== Your objective ==
Where the data below has the string "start", return the whole line.
----- Data excerpt
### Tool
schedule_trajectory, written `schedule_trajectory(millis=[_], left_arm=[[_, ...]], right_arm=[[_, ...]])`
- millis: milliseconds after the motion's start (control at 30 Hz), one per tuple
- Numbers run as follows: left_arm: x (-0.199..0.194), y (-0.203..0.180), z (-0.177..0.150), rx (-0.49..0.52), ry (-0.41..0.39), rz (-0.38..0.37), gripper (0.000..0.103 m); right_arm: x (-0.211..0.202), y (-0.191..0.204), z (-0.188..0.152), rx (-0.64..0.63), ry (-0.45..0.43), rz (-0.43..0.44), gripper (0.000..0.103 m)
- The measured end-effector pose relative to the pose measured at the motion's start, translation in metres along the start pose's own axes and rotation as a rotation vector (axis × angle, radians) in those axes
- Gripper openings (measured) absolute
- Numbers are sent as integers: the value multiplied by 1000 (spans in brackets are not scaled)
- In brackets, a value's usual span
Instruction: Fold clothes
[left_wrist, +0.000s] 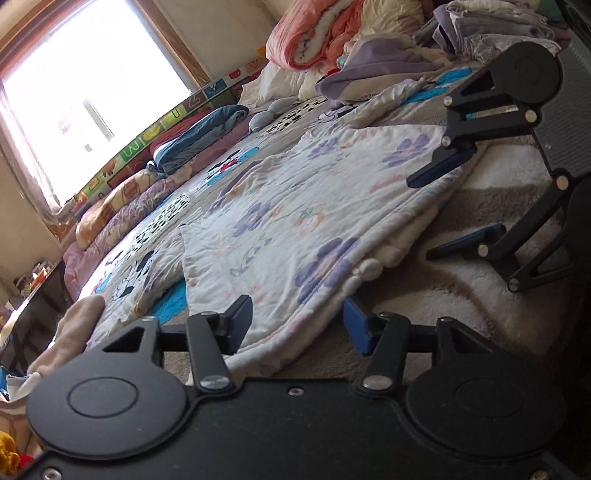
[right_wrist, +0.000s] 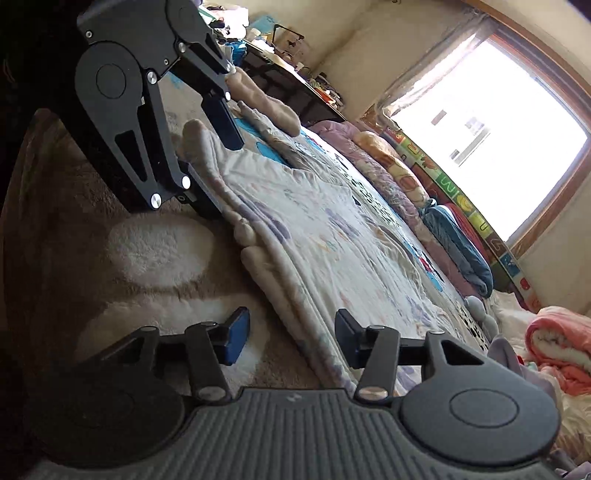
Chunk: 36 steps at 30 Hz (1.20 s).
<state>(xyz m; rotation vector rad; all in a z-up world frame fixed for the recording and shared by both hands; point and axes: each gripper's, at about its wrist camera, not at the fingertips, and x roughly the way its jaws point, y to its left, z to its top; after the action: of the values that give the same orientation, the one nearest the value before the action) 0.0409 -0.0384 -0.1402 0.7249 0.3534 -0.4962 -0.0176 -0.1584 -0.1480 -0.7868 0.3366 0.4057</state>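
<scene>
A white quilted garment with purple flowers lies spread flat on the bed, its near edge running along the fluffy beige blanket. My left gripper stands open at that near edge, with the garment's hem lying loosely between its blue-padded fingers. Further along the same edge my right gripper is also open, one finger above the cloth and one below. In the right wrist view the garment runs between the right gripper fingers, and the left gripper straddles the far corner.
A stack of folded clothes and an orange-pink blanket sit at the head of the bed. A blue folded garment lies by the colourful wall mat under the window. A beige cloth and a dark desk are at the left.
</scene>
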Motion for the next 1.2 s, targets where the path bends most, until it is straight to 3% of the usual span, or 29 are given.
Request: schedule_trajectory(millis=[167, 233, 300, 400, 600, 667, 733, 833, 900, 1033, 1200], left_arm=[[-13, -18, 0, 153, -52, -56, 33], [-9, -21, -2, 183, -40, -59, 20], [-4, -23, -4, 203, -25, -50, 17], [0, -24, -5, 221, -25, -34, 16], [11, -32, -6, 260, -20, -28, 16], [14, -34, -7, 278, -22, -28, 12], [13, -37, -9, 304, -27, -22, 7], [11, -41, -10, 346, -40, 0, 4], [9, -45, -7, 360, -57, 5, 4], [11, -51, -4, 361, -59, -14, 2], [11, -42, -11, 301, -34, -84, 2]], right_arm=[[-7, 6, 12, -55, -39, -66, 40], [-20, 14, 12, -100, -82, -39, 40], [-23, 23, 12, -132, -80, -6, 39], [-11, 23, 11, -110, -35, 26, 27], [0, 20, 14, -105, -35, 22, 27], [2, 11, 14, -60, -31, 50, 26], [4, -10, 13, 75, -21, 97, 8], [0, -45, 7, 324, -41, 168, 8], [-4, -57, 4, 424, -64, 191, 8], [-13, -63, 7, 477, -130, 234, 8], [12, -40, 4, 309, -8, 287, 8]])
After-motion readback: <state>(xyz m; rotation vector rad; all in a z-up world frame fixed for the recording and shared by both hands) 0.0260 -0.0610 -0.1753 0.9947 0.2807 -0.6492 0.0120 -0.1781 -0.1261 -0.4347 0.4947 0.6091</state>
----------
== Final answer ==
- millis: milliseconds after the motion's start (control at 30 Hz), one per tuple
- The measured end-effector pose relative to the pose measured at the motion's start, translation in metres along the start pose's own axes and rotation as a rotation vector (axis × angle, radians) in those axes

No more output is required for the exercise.